The Environmental Justice Professional Practice Network (EJ PPN) held a virtual workshop in early April, facilitated by co-chairs Michelle Lin-Luse and Sarah Kwon. Our intentions were two-fold:

  1. to raise awareness of the history of the Environmental Justice Movement by lifting up the stories and organizing efforts by Black and brown communities fighting environmental racism, and
  2. create a space for community-building among environmental justice advocates within the landscape architectural community.

A Living History: An Interactive Timeline

After establishing the workshop space with a land acknowledgement, we introduced the participants to the history of the environmental justice movement through the EJ PPN Living History Timeline, an interactive, web-based timeline of the environmental justice movement that links our personal histories to the larger movement.
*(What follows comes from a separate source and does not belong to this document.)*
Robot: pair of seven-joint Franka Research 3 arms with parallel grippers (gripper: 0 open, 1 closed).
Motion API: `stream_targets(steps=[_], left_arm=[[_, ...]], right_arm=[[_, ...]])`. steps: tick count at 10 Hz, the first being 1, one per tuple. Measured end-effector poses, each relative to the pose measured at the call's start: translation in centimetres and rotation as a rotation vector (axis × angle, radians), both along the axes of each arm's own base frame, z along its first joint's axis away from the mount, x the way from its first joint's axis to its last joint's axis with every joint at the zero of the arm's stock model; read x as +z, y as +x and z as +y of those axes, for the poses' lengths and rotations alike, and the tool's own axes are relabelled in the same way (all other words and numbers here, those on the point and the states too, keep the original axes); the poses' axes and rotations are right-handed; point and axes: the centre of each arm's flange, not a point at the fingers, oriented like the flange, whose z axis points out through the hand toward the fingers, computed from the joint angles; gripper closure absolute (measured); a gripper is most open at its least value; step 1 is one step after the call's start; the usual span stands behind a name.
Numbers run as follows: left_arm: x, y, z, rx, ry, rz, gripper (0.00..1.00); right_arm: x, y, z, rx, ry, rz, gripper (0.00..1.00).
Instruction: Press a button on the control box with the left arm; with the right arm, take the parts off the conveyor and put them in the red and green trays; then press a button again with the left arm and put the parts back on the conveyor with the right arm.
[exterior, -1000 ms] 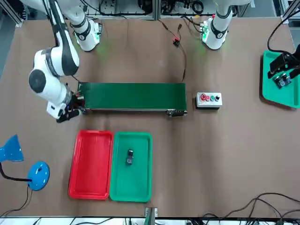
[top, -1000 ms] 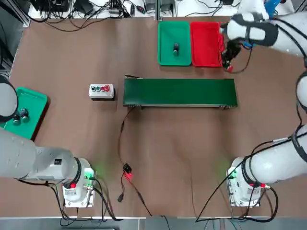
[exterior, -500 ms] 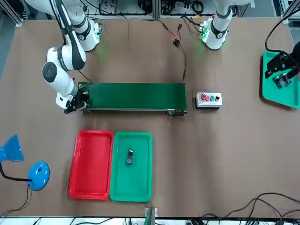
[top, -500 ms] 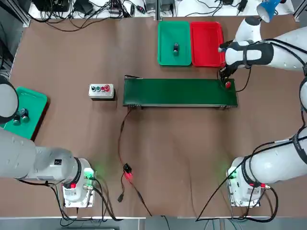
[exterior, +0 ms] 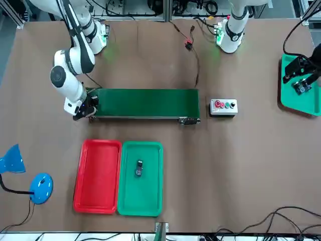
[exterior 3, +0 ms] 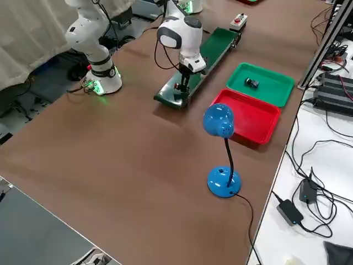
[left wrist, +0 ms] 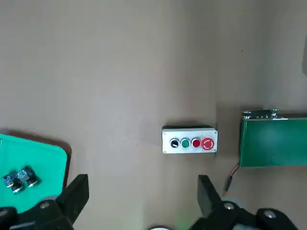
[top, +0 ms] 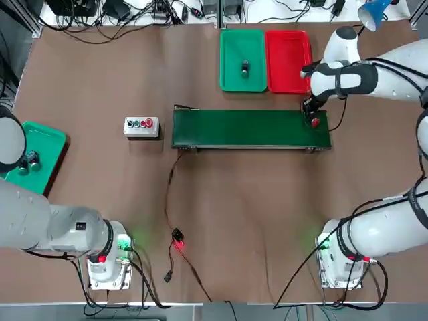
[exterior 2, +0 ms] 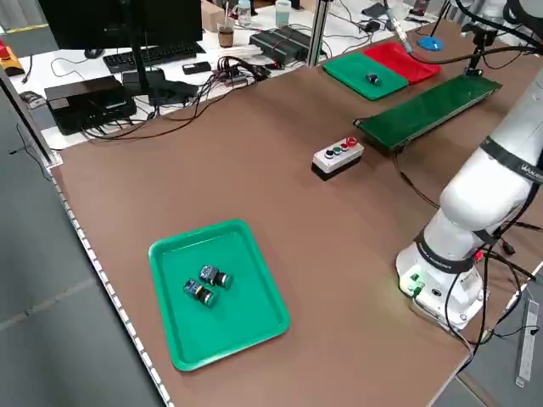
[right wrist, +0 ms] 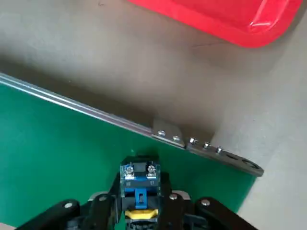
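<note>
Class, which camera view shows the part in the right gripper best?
The right wrist view: the part, blue with a yellow end, fills the centre between the right gripper fingers above the conveyor. The top view shows only a red speck; in the front and right side views the arm hides it.

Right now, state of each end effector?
Left end effector: open, empty.
Right end effector: shut on the small blue-and-yellow button part, over the green conveyor belt.
</note>
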Motion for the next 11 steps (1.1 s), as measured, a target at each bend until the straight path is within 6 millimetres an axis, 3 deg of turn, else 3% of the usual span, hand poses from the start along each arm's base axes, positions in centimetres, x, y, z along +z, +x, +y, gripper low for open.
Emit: stream_targets(steps=[11], left_arm=[[0.00, 0.00, 0.41, 0.007, 0.000, 0.000, 0.00]], right_arm=[[-0.63, -0.42, -0.02, -0.015, -0.002, -0.001, 0.63]])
This timeline is built from an open-source online tool designed by the Global Action Project, an organization that uses media-based organizing and popular education to connect personal histories to the larger ebbs and flows of social movements.

The EJ PPN Living History Timeline is an interactive timeline principally organized by key moments of environmental justice movement history, such as the events leading up to the adoption of the 17 Principles of Environmental Justice. Adjoining the EJ movement history is a timeline documenting the chronology of the formation of ASLA’s Environmental Justice PPN, its past programs, and ongoing initiatives to advance environmental justice within the field of landscape architecture.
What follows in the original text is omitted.